**EXERCISE:**
Your task is to count the lines of the entries below that include the word "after" and to give only the resulting number.

**** PROVIDED DATA

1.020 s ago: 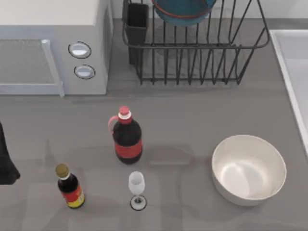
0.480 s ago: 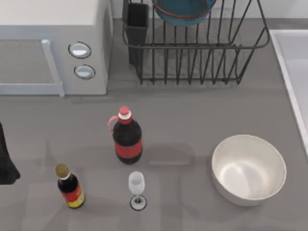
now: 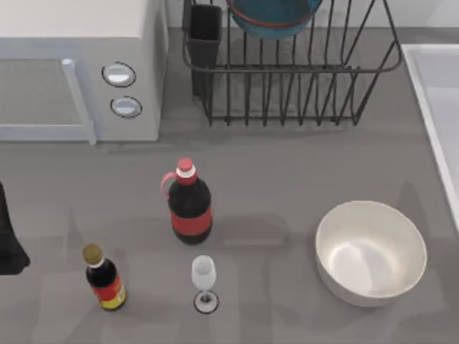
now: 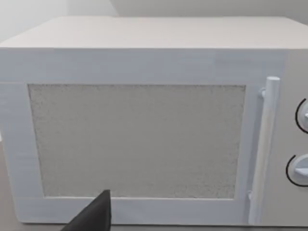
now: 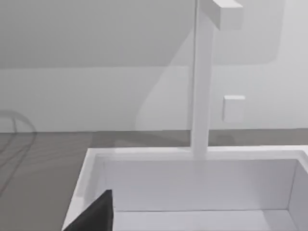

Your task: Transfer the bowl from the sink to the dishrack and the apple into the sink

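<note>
The teal-blue bowl (image 3: 272, 18) with its reddish rim line stands among the upright bars of the black dishrack (image 3: 301, 70) at the back of the table. The pale sink (image 3: 422, 100) runs along the right edge, and the right wrist view looks into the sink (image 5: 192, 185) from close by, its basin bare where it shows. The apple is out of view. A dark tip of my right gripper (image 5: 94, 217) sits over the sink's near rim. My left arm (image 3: 8, 244) is parked at the left edge, with my left gripper (image 4: 94, 219) facing the microwave.
A white microwave (image 3: 79, 72) fills the back left. A red-capped dark bottle (image 3: 189, 204), a small sauce bottle (image 3: 105, 278) and a wine glass (image 3: 204, 279) stand mid-table. A large white bowl (image 3: 371, 251) sits front right. A white faucet (image 5: 202, 77) rises behind the sink.
A faint shadow has appeared on the table just behind the white bowl. No object has moved.
</note>
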You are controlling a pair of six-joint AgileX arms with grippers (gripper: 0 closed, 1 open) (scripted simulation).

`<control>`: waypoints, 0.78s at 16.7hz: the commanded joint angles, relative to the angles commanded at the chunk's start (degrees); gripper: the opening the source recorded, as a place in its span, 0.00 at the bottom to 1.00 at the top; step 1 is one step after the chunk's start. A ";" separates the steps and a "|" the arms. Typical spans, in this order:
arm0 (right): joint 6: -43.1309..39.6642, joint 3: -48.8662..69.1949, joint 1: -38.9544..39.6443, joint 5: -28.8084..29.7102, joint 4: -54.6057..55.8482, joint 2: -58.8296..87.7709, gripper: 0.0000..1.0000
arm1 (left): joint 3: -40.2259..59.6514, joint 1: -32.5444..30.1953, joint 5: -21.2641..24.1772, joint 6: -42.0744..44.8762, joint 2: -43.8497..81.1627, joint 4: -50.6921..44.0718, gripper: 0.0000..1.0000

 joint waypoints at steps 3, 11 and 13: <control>-0.16 -3.40 3.78 3.36 -14.25 -20.20 1.00 | 0.00 0.00 0.00 0.00 0.00 0.00 1.00; -0.49 -13.28 14.44 13.31 -54.49 -75.98 1.00 | 0.00 0.00 0.00 0.00 0.00 0.00 1.00; -0.56 -15.81 17.15 15.86 -62.44 -84.87 1.00 | 0.00 0.00 0.00 0.00 0.00 0.00 1.00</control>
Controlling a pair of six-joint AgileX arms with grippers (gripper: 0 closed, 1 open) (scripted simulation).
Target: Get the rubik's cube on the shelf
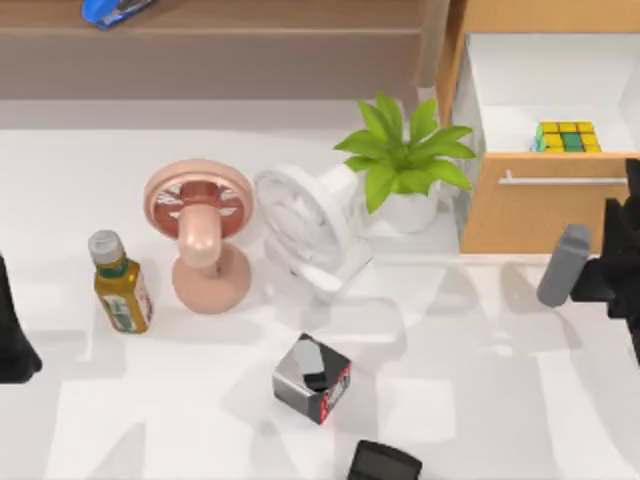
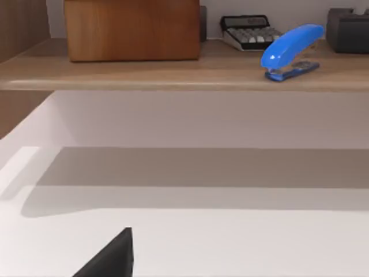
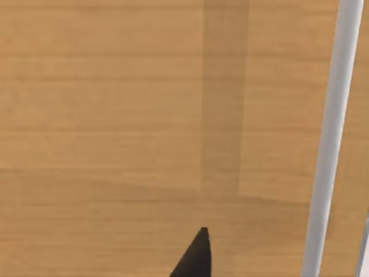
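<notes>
Top view: the rubik's cube (image 1: 567,137) sits in the open drawer (image 1: 545,90), just beyond my right end effector (image 1: 622,265) (finger gap unclear); light, rigid, slick, best pinched across flat opposite faces.

The scene is evenly and brightly lit, and the white table (image 1: 480,400) is rendered almost washed out. Soft grey shadows are cast on the table around the pink fan (image 1: 200,235), falling toward the near edge. A broad band of shade is thrown beneath the shelf (image 2: 173,75). A faint vertical shadow is laid across the cabinet front (image 3: 115,115). Edges are slightly softened throughout.
</notes>
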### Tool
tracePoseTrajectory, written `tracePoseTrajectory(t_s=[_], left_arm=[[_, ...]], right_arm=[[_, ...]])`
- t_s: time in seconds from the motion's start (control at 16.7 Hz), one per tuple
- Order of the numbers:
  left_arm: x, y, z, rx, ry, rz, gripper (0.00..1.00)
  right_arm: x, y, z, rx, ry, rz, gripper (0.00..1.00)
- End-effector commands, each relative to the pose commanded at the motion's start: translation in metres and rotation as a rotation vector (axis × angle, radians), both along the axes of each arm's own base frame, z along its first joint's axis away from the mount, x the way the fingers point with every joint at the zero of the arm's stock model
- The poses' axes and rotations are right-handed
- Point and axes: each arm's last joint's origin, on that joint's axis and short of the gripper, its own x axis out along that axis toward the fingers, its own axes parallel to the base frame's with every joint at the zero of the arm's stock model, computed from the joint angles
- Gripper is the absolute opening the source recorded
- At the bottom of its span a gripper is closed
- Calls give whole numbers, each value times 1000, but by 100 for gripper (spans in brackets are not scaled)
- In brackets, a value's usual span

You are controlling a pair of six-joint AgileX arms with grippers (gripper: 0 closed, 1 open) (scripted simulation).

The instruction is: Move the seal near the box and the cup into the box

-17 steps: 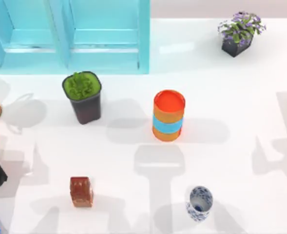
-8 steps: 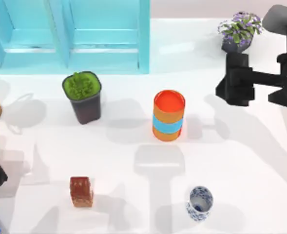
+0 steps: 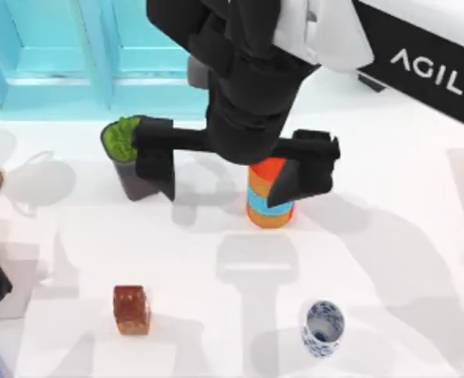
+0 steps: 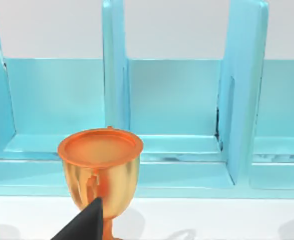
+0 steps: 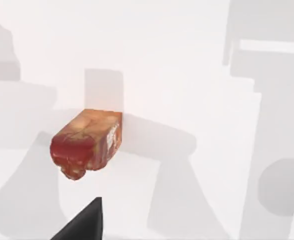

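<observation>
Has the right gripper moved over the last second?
Yes. The right gripper has swung leftward, from beside the purple-flowered pot to over the orange blue-banded cylinder.

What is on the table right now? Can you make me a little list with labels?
seal: seal, standing near the front left, untouched
cup: cup, near the front right, upright, not in the box
box: blue box at the back left
right arm: right tool, open, above the table's middle
left arm: parked at the left edge
other things: orange cylinder, green plant pot, gold goblet in front of the box
</observation>
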Motion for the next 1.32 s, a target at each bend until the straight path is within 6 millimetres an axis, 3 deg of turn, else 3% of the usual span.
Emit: tracePoseTrajectory(t_s=[0.24,0.48,0.72,1.14,1.32], left_arm=[[0,0,0,0,0,0,100],[0,0,0,0,0,0,100],[0,0,0,0,0,0,100],[0,0,0,0,0,0,100],[0,0,0,0,0,0,100]], right_arm=[[-8,70,-37,-103,69,-15,100],[-25,109,-68,-158,75,-31,100],[-37,124,-84,-180,65,-42,100],[-35,124,-87,-181,66,-47,100],[-35,128,-98,-187,67,-44,100]])
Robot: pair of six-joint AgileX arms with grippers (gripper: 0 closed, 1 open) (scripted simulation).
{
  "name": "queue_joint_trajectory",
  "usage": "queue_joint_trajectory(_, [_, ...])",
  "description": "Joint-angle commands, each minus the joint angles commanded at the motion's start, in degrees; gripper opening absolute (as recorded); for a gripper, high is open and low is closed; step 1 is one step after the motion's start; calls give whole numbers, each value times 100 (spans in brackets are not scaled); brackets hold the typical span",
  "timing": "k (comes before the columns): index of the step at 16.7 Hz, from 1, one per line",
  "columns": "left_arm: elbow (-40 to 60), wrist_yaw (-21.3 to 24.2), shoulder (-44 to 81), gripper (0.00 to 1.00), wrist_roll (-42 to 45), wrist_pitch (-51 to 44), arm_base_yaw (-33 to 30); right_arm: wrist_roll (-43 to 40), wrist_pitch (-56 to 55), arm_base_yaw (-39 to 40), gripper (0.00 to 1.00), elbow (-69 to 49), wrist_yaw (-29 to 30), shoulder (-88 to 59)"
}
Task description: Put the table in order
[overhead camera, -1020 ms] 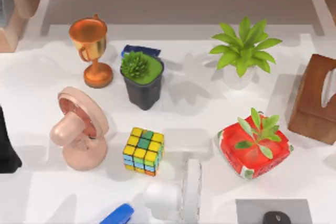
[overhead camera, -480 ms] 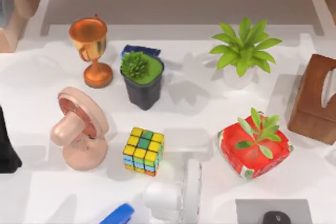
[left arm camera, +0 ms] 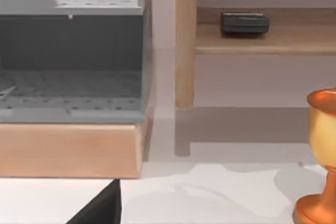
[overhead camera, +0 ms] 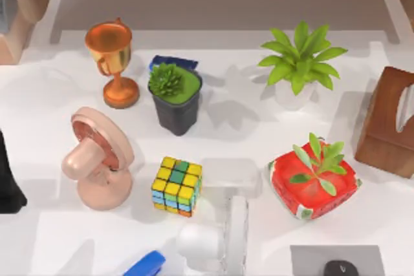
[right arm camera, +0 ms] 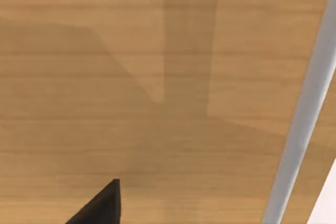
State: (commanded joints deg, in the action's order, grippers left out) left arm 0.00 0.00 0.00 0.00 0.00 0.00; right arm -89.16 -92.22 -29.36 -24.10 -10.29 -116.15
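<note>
The left gripper (overhead camera: 6, 182) hangs at the left edge of the white table (overhead camera: 259, 140). Whether it is open or closed cannot be told. The table spreads out beneath and beyond it, crowded with objects: a pink fan (overhead camera: 97, 159) stands near the gripper and a copper trophy (overhead camera: 111, 59) farther ahead. The right gripper (right arm camera: 100, 207) faces a light wooden surface (right arm camera: 157, 77), possibly the shelf, and its state cannot be told either.

Colours on the white table (overhead camera: 58, 95)

Copper-orange trophy (overhead camera: 111, 61); pink fan (overhead camera: 97, 158); multicoloured chequered cube (overhead camera: 176, 186); red box (overhead camera: 313, 185); black pot (overhead camera: 175, 109), green top.
</note>
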Motion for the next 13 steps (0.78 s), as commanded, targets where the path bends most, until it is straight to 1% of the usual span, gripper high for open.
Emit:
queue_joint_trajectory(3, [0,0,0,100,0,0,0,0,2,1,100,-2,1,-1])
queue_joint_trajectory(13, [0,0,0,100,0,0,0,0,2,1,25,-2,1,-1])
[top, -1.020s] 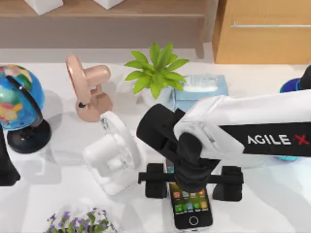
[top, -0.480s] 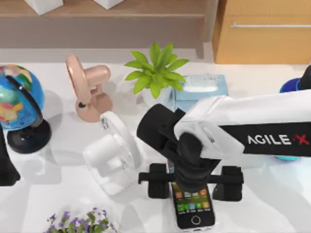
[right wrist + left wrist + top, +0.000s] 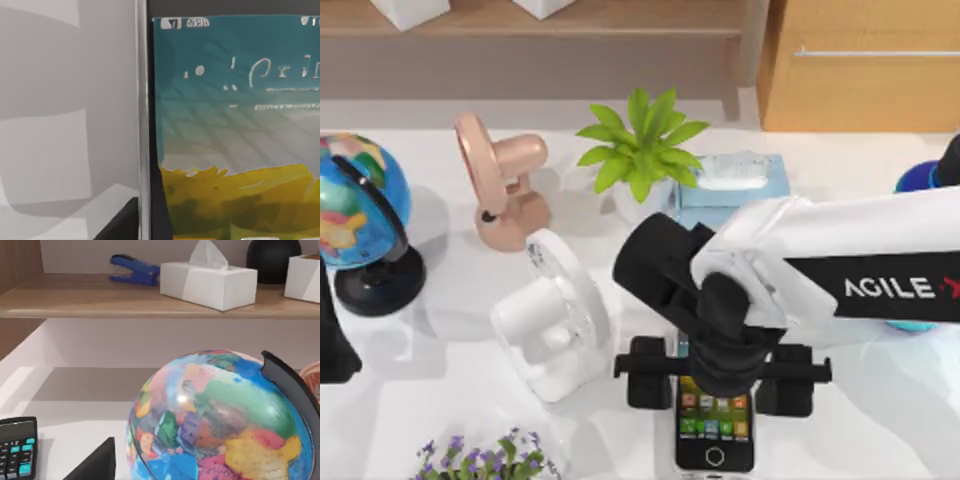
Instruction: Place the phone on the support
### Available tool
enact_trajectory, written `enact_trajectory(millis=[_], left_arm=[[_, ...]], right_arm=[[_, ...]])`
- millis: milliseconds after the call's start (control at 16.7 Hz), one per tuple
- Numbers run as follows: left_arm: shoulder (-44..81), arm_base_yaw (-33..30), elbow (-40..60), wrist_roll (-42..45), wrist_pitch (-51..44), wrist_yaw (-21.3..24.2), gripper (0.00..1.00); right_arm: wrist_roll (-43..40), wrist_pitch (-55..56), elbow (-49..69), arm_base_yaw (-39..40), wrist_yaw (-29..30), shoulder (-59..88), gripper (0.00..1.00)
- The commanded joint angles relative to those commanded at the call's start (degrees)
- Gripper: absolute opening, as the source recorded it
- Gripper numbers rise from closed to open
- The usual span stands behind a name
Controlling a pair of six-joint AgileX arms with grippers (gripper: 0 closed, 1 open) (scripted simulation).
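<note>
Top view: the right gripper (image 3: pixel 718 372) hangs directly over the phone (image 3: pixel 715 432), its fingers (image 3: pixel 648 372) spread wide to either side of the handset and clear of its silver edges. The phone lies flat on the white table (image 3: pixel 450 370) at the near edge, screen up, home button nearest the camera. Compared with one second ago, the right arm and gripper have shifted slightly toward the right. The left arm stays parked at the left edge beside the globe (image 3: pixel 355 215).
</note>
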Motion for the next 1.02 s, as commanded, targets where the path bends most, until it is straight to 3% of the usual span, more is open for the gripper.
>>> enact_trajectory(millis=[840, 1020], left_arm=[[0.00, 0.00, 0.00, 0.00, 0.00, 0.00, 1.00], [0.00, 0.00, 0.00, 0.00, 0.00, 0.00, 1.00]], right_arm=[[-0.11, -4.15, 4.79, 0.44, 0.73, -1.71, 0.00], [-3.10, -4.77, 5.16, -2.82, -0.10, -3.94, 0.00]])
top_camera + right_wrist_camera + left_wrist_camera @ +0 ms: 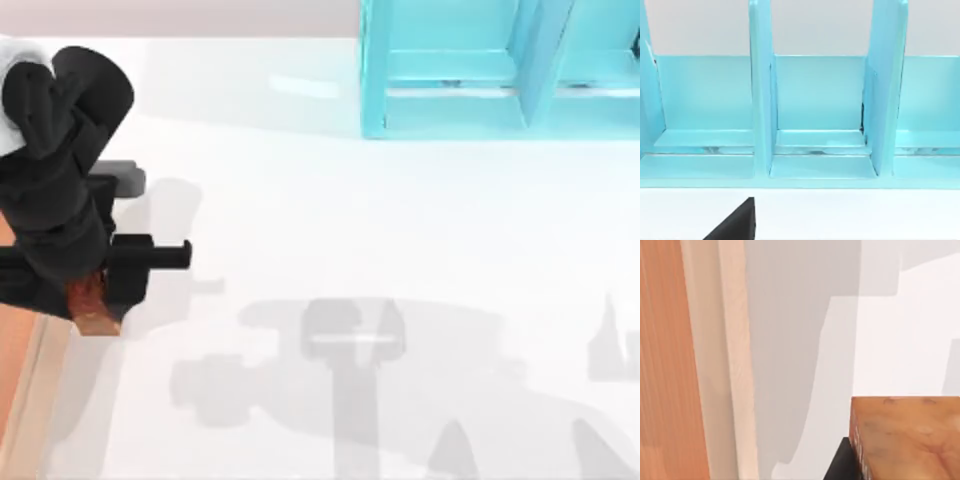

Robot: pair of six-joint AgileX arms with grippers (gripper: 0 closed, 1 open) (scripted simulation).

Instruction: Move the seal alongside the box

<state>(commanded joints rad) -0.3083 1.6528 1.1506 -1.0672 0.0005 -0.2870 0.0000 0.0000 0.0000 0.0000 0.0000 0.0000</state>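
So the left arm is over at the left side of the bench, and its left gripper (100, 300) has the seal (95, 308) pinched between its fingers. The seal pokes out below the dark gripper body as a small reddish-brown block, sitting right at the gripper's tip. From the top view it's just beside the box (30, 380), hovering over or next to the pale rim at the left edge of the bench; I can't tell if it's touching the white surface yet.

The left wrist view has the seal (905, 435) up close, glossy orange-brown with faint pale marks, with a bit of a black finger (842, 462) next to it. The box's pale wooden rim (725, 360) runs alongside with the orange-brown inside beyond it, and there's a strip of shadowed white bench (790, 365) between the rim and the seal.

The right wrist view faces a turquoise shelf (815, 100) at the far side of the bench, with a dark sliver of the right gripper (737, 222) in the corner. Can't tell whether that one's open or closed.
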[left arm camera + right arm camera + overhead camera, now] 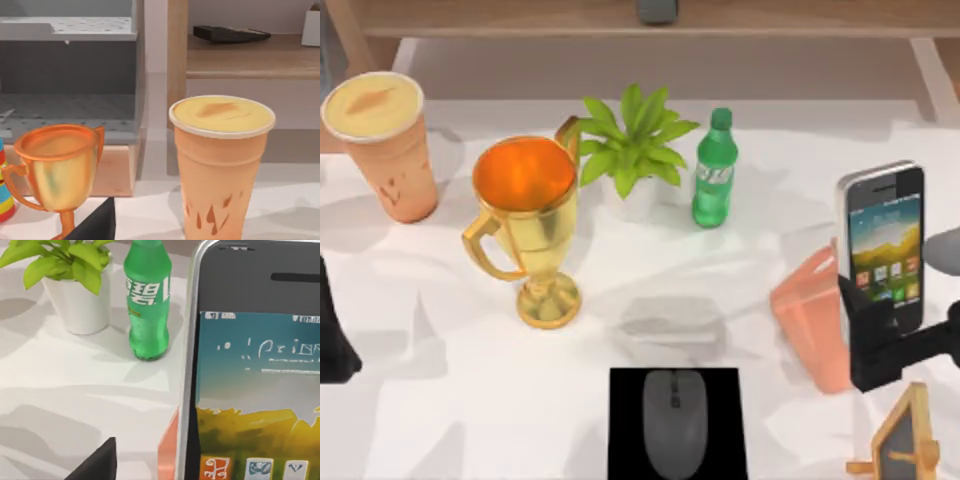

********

**WORKED SOLUTION:**
3